Most visitors to Washington DC make a beeline for the city's famous museums and memorials, which are quite excellent, interesting, and above all, FREE. Unlike most cities where museum visits can cost nearly $20, this is quite an amazing bargain for budget travelers who can easily spend days without shelling out a single penny.
Unfortunately for me, who was in DC on a quick Labor Day getaway, the one art I was intent on seeing was housed in the Phillips Collection, a private museum nestled in tony Dupont Circle just by Embassy Row. Being private, the museum was an exception to the rule and does charge admission to view the collection.
Not that it mattered to me. My main objective was to see Renoir's masterpiece, "Luncheon of the Boating Party", in its full glory. A full decade after developing an interest in French impressionist painters, and having viewed master pieces by Monet, Manet, Degas, among others, in the USA and Europe, this one painting was the only one left unchecked on my "must-see" list.
Upon arrival at the Phillips Collection, it turned out that due to a small fire a few days prior, the museum was only partially open. A bit alarmed, I asked hopefully, "Can I still see the Renoir?". Fortunately, the Luncheon of the Boating Party was housed in the building that wasn't affected by the fire, and yes, I could see it. Oh, and by the way, due to the incident admission was being waved. Hooray!
Although pleased at this good news, I was also concerned enough to inquire about the impact on the museum's collection. The staff quickly assured me that none of their works had been damaged, but some offices were. Whew!
It was a slow Saturday at the museum, so I had the painting to myself for a few minutes. The Luncheon of the Boating Party depicts thirteen of Renoir's Parisian circle, all of whom appear exceedingly young, attractive, and carefree, having lunch at a restaurant on the banks of the river Seine. They had just spent a day boating on the river on a nice summer day, as evidenced by some of the men still wearing their boating attire.

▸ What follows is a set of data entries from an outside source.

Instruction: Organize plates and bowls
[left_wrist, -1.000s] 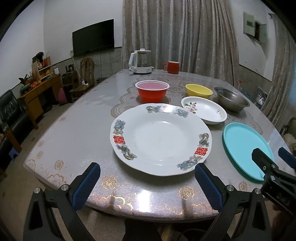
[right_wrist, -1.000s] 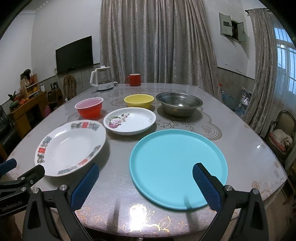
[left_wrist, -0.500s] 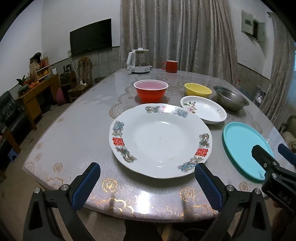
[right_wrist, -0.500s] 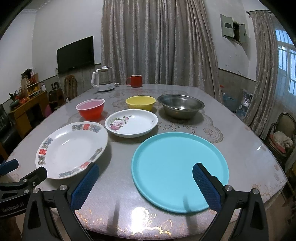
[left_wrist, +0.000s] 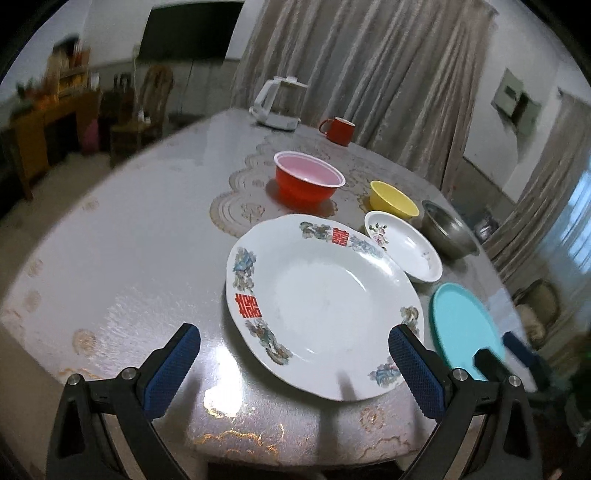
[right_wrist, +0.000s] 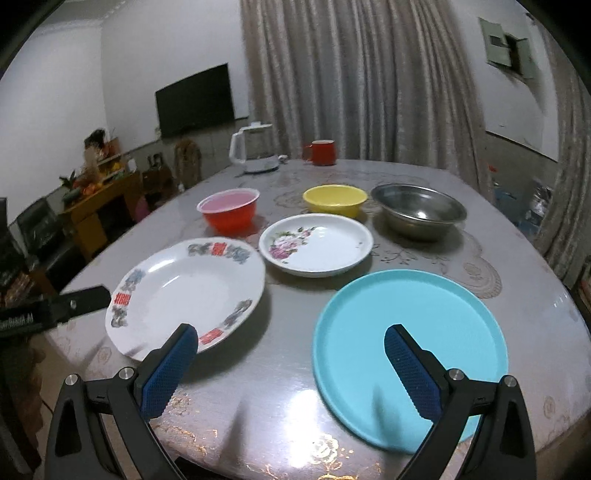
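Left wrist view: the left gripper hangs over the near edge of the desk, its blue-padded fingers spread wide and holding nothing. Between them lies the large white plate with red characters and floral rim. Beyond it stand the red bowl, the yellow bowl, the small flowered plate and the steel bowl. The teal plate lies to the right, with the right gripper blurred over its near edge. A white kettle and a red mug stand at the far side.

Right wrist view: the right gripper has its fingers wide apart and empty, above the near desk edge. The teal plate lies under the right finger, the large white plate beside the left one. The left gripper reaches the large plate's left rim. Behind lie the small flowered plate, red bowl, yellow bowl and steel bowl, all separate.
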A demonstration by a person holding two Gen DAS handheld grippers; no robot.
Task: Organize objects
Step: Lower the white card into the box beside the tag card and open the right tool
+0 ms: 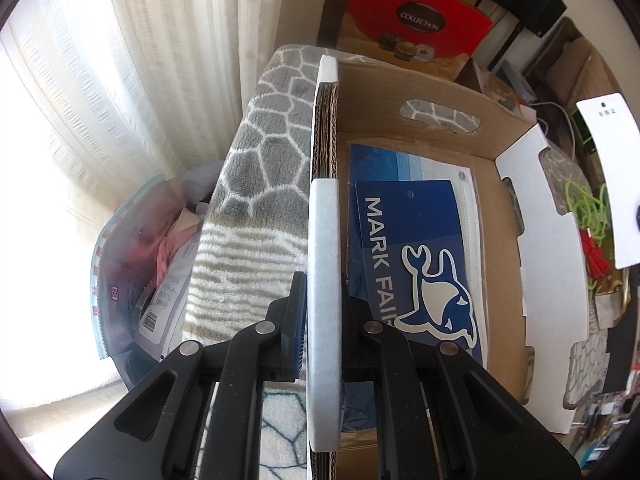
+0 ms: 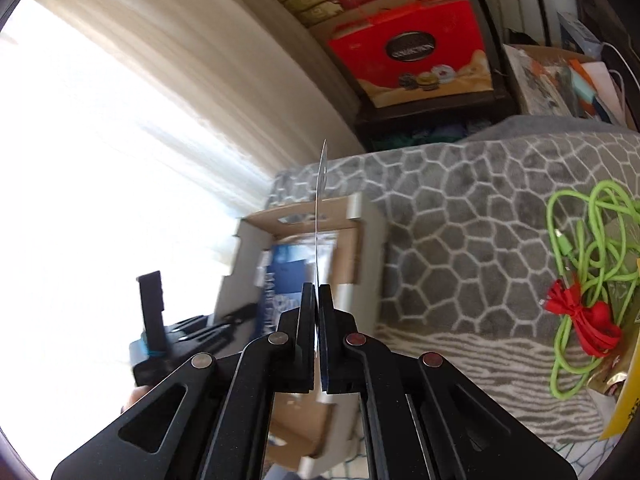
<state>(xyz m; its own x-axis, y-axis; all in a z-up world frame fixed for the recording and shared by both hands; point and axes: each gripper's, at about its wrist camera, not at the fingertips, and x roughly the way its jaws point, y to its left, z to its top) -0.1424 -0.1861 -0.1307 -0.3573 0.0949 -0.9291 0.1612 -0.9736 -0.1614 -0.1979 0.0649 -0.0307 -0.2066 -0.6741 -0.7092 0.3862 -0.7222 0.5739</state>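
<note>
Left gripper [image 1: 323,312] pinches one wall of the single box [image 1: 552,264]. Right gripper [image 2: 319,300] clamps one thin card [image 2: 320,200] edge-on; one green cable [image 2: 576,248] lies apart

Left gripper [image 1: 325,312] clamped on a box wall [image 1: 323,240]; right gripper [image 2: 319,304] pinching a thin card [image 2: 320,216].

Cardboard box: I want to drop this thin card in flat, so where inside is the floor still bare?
Inside the cardboard box, a bare brown strip runs between the blue Mark Fairwhale packet and the white notched wall. The packet covers the rest. Outside, the grey blanket lies open until the green cable.
</note>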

The vibrant colors, from the orange striped awning, the yellow straw hats, the rich blue tones of the dresses, the black top hats, and the almost-empty wine glasses make this a visibly arresting snapshot of Parisian leisure. At the same time, the eyes are drawn to the five women in the painting, who are vastly outnumbered and yet around whom the action revolves - from playing with a dog, staring seductively and engaging in conversation with attentive males.
Click on the thumbnails above to see the large versions, especially the top left one if you wish to see how Renoir has managed to insert his portrait into his master piece. So, in reality there are fourteen people in the painting, and not thirteen, if the artist is included.
Even cooler, instead of renting one of those museum guides to listen to commentary, the Phillips Collection lets you do the same with your cell phone. Just call the number listed and follow the instructions, and you will be transported to 19th century Parisian high society. Even from the comfort of your tiny cubicle, as I can personally attest to.
P.S. For more about Luncheon of the Boating Party, download this PDF. And if these Impressionist brush strokes seem oddly familiar, chances are you came across the painting in the French film "Amelie", where it played a prominent role.